FAQ - which is faster to complete migration - restarting an empty node vs restarting a node with data


#1

FAQ - Cold Restart - Which is faster - restarting a node with data or restarting a node after emptying it?

Details

Assuming a fast restart is not possible (http://www.aerospike.com/docs/operations/manage/aerospike/fast_start), which one of those 2 procedures is faster to complete:

A. Avoid a cold restart by emptying a node ( i.e. run dd or blkdiscard on the SSD device(s) or delete the file(s)) before bringing it back in and wait for migrations to fully repopulate it.

or

B. Wait for a cold restart to load data from persistent storage and then wait for migrations to complete.

Answer

A. Cold restart after emptying a node

In this case, you will have to wait for migrations to repopulate the node that was restarted empty. There will also be some migrations between the other nodes, but not as much, as rapid rebalance would only migrate records that have changed while the node was down.

Rapid rebalance checks records fingerprints (mainly generation / last modified time) 4000 records at a time.

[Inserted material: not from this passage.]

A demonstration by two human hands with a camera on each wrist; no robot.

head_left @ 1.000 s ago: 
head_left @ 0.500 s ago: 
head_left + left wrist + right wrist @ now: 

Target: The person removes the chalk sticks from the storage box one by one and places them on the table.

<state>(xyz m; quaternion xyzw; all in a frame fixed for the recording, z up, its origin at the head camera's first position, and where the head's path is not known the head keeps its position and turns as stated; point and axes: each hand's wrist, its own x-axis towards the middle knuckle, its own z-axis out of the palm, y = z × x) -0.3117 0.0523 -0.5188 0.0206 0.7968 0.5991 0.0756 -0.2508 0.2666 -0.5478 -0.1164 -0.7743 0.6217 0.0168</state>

Migrations could take hours depending on the number of NICs and network bandwidth available (1G vs 10G), but can be tuned.

For raw SSD devices, the dd command could also take some time, but blkdiscard or removing the persistent files only take seconds.

B. Cold restart (data preserved on persistent storage)

In this case, the node will first have to load the data from its persistent storage by scanning the entire device(s), which can take a very long time depending on the size of the SSD device(s) and how much data was written on them. Partitioning the device(s) can help speed this part up.

More importantly, a cold restart has the risk of bringing back old data depending on how data was deleted, which can also add on top of this. This could breach one of the high water marks (disk or memory) and trigger evictions which will considerably slow down the startup of the node.

Finally, migrations will also kick in once the node has started and joins the cluster. The time it would take to complete migrations would depend on quite a few factors like SSD i/o performance, CPU capacity, number of records, how long the node was out of the cluster and how much data was written during that time. Having said that, if the cluster is running the new cluster protocol introduced in versions 3.13/3.14, it would not be necessary to wait for migrations to complete before taking another node down.

Conclusion

The best approach would depend on the specific use cases. Tolerance for temporary (until migrations complete) lowering the replication factor of some partitions (when emptying a node before bringing it back in) versus going through a cold restart which could bring back older records (depending on how data were deleted) and take quite some time as well (during which some partition would also have a lower replication factor, but would then be available when the node re-joins the cluster).

Notes

  1. To speed up cold start: How do I speed up cold start?

  2. To speed up cold start eviction: FAQ - What options are available to speed up cold start eviction

  3. With data-in-memory is configured to true, a cold restart cannot be avoided and data needs to be loaded from persistent storage: http://www.aerospike.com/docs/operations/manage/aerospike/fast_start#when-does-fast-restart-not-happen- http://www.aerospike.com/docs/operations/manage/aerospike/cold_start#when-does-aerospike-cold-restart-

  4. To speed up migration: http://www.aerospike.com/docs/operations/manage/migration#speeding-up-the-migration-rate

Keywords

COlD START SPEED FAST RAPID REBALANCE MIGRATION

Timestamp

08/09/2017